Abstract
Within the tri-border area where Argentina, Brazil, and Paraguay meet, the Paraguayan city of Ciudad del Este is infamous for stolen cars. Since Ciudad del Este is a crucial bottleneck for smuggling on the continent, the contraband—or mau—car market throws up a series of questions about legitimacy and commercial capitalism. I show how mau cars articulate across a series of bottlenecks, from traffic snarls on the international bridge, to the work of insurance adjustors who seize stolen vehicles, to an elite customs task force charged with surveillance of Paraguay's contraband cars. Mau is an idiom as well as a practical mechanism for regulating frontier capitalism, accumulation, and free trade.
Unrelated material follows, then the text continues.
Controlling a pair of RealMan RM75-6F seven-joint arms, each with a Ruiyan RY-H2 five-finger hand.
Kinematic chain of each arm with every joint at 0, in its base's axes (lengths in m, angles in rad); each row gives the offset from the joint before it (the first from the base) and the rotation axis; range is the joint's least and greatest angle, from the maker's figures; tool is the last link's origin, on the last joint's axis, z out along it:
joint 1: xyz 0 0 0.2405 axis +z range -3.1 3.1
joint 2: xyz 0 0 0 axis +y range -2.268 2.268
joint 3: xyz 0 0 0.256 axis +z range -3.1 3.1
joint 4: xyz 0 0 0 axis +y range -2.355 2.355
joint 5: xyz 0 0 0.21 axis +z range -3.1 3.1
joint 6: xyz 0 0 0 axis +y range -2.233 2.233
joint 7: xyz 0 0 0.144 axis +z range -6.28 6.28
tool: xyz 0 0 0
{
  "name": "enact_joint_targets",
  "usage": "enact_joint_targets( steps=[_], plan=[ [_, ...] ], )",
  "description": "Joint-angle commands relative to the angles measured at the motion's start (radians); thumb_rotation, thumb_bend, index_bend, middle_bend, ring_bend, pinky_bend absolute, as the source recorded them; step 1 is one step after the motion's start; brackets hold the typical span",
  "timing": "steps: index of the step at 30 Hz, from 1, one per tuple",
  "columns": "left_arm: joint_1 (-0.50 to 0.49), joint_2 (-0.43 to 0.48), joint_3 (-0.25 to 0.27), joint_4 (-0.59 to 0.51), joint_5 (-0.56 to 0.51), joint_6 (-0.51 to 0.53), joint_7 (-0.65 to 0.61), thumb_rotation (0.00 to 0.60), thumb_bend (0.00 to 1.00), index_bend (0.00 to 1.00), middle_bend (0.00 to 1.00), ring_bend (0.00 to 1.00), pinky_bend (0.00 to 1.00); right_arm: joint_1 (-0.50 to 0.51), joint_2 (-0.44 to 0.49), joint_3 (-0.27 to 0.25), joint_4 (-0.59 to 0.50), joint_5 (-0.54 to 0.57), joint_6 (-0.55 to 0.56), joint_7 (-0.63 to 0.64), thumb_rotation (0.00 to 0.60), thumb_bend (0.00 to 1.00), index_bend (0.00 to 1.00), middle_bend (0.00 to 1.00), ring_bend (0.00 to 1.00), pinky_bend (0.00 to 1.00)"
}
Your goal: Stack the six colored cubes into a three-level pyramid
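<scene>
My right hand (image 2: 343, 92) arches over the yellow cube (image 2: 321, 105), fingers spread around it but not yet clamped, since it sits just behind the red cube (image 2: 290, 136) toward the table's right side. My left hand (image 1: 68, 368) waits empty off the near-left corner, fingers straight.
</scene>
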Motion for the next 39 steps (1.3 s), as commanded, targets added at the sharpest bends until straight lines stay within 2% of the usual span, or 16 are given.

Thus, mau should be treated as a regulatory form of economic governance in dynamic tension with the public and official terminology of trade such as economic “integration” and “free circulation” that dominate the Mercosur common market. [Borderlands, bureaucracy, contraband, free trade zone, frontier capitalism, informal economy, Paraguay, Tri-Border Area].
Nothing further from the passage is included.